Stalin's reaction was to promote Ryumin to head of the Department for Specially Important Cases, and to dismiss Abakumov, who was arrested. The new head of the MGB, Semyon Ignatyev, is said to have been ordered by Stalin to allow Ryumin pursue his persecution of Jews without interference. During his 18-month ascendancy, almost every high-ranking Jew in the security services - such as the specialists in torture, Lev Shvartzman and Boris Rodos were dismissed, and Ryumin reputedly planned a trial with Abakumov and Shvartzman as principle defendants. He also pursued the case of the Old Bolshevik Solomon Lozovsky and a group of Jewish writers.

=== Downfall ===
Ryumin was abruptly sacked on 13 November 1952, apparently because Stalin had decided that he was too incompetent to do the job. He then returned to his old profession as a book keeper. After the death of Stalin in March 1953, Lavrentiy Beria regained control of the MGB. The Doctor's Plot was denounced as a fabrication. On 17 March, Ryumin was arrested.

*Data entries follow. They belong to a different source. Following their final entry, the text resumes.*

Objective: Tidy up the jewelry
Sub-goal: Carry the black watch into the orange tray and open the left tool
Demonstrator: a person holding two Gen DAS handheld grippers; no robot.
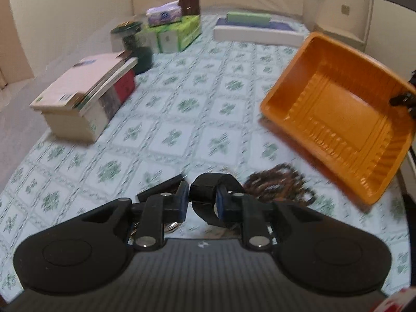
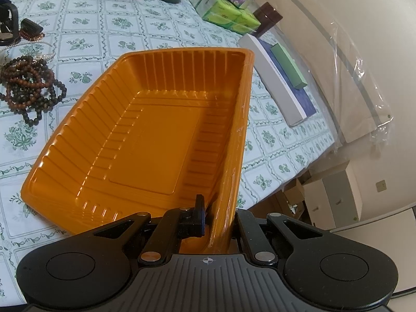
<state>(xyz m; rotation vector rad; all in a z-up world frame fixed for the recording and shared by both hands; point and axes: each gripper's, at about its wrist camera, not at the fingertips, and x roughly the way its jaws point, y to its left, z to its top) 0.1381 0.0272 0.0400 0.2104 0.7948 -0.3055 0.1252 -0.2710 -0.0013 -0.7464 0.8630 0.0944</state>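
Floral tablecloth (image 1: 182, 83), black band (image 1: 208, 189) between left gripper (image 1: 201, 202) fingers

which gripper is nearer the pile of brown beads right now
Left. The left gripper, shut on a black band, hangs right beside the brown beads. The right gripper is clamped on the orange tray wall, the tray's width away.
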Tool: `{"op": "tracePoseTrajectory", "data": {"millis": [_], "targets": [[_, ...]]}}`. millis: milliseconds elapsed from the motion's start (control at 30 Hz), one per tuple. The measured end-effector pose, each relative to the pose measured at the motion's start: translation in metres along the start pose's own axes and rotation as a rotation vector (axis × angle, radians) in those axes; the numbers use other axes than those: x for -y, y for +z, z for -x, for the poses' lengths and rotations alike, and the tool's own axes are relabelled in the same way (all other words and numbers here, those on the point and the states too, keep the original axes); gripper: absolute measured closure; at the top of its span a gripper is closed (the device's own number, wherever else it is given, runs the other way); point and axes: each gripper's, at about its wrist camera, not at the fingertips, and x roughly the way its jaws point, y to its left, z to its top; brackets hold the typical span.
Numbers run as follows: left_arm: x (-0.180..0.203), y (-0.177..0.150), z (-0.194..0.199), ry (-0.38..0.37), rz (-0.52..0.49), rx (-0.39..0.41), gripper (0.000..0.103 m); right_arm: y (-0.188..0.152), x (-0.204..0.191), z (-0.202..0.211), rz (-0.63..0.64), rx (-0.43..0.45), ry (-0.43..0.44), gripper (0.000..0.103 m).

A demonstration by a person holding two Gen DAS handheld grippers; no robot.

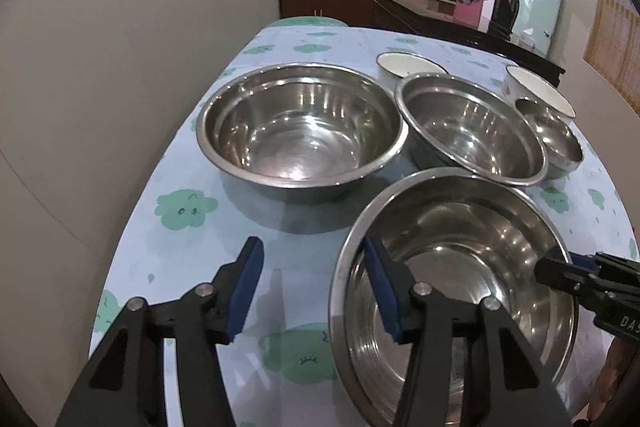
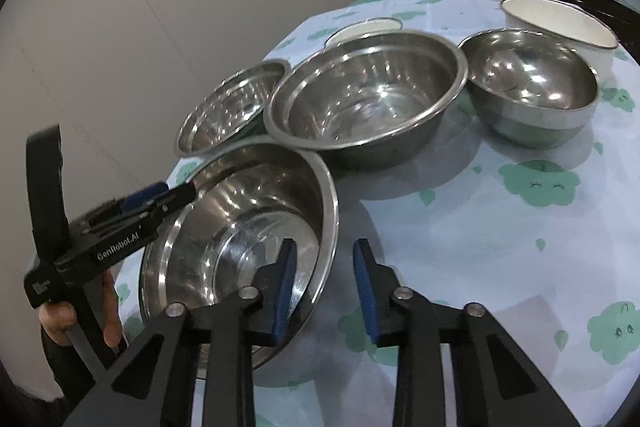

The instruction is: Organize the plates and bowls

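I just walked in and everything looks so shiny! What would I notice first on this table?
The shiny steel bowls catch the eye first: the nearest steel bowl sits at the table's front edge, with the left gripper and the right gripper each straddling its rim, jaws apart, one from each side. Behind it stand the big steel bowl, two smaller ones and two white bowls. The tablecloth has green cloud faces.

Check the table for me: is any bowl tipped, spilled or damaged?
No spill or damage shows. Only the nearest steel bowl looks askew: it seems tilted, with the left gripper and right gripper straddling opposite sides of its rim.
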Motion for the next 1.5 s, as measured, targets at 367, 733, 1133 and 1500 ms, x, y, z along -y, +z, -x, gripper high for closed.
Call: {"op": "tracePoseTrajectory", "data": {"millis": [367, 733, 1133, 1500], "targets": [[0.009, -0.009, -0.013, -0.105, -0.011, -0.099, 0.083, -0.003, -0.004, -0.012, 0.023, -0.018, 0.044, 0.081], [0.008, -0.012, -0.013, -0.109, 0.016, -0.086, 0.088, -0.006, -0.013, -0.010, 0.064, 0.003, 0.005, 0.083], [0.002, -0.010, 0.017, -0.089, 0.029, -0.009, 0.088, -0.010, -0.021, -0.001, 0.049, -0.017, 0.040, 0.083], [-0.017, 0.017, 0.049, -0.052, 0.062, 0.110, 0.087, 0.021, -0.055, 0.023, 0.149, 0.065, 0.036, 0.083]]}}
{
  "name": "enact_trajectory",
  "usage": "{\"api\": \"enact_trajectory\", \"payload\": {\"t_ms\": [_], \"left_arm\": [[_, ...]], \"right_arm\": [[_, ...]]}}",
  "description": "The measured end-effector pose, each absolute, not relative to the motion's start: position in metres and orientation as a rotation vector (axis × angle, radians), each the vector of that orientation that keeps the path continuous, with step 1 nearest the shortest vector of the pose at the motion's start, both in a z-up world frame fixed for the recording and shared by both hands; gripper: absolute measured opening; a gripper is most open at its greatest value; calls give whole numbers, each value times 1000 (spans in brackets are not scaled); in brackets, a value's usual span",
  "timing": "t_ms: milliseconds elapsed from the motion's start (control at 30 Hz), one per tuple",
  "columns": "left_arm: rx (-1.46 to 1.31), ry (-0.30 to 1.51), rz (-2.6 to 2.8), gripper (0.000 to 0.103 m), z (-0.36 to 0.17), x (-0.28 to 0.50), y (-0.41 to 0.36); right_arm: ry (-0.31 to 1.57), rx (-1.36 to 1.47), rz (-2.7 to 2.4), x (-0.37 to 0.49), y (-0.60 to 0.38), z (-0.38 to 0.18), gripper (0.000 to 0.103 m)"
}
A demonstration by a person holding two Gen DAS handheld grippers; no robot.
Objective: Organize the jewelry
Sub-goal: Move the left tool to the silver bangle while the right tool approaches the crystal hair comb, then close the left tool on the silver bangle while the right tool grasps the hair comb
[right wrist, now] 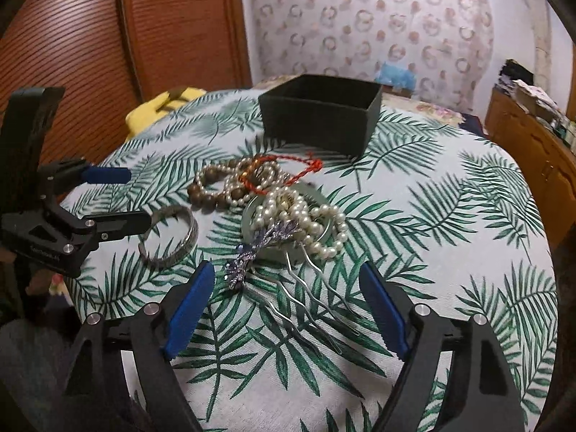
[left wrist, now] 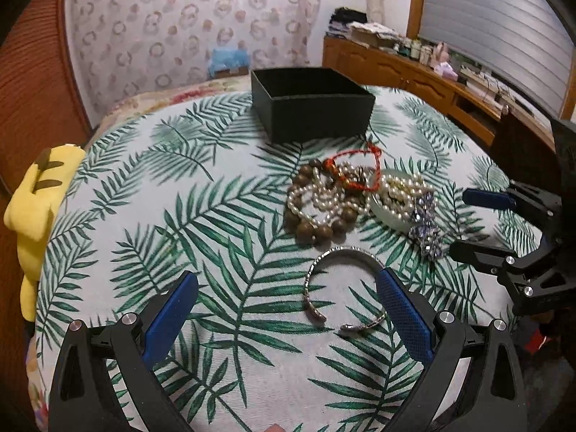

He was the sole defendant at a trial that lasted six days, from 2 July to 7 July 1954. He was sentenced to death and executed. It has been suggested, for instance by the historian Robert Conquest, that the lengthy trial was ordered by Malenkov to exonerate himself from any involvement in the Doctors' Plot and Ryumin's other activities.

== In literature ==
Ryumin appears as a character in Alexander Solzhenitsyn's novel, The First Circle, where he is described as "pink-cheeked and plump, with thin peevish lips". It is suggested that his big break came when a prosecutor reported him to Abakumov for blatantly fabricating a case against a war correspondent. Instead of reprimanding him, Abakumov appointed him a senior interrogator.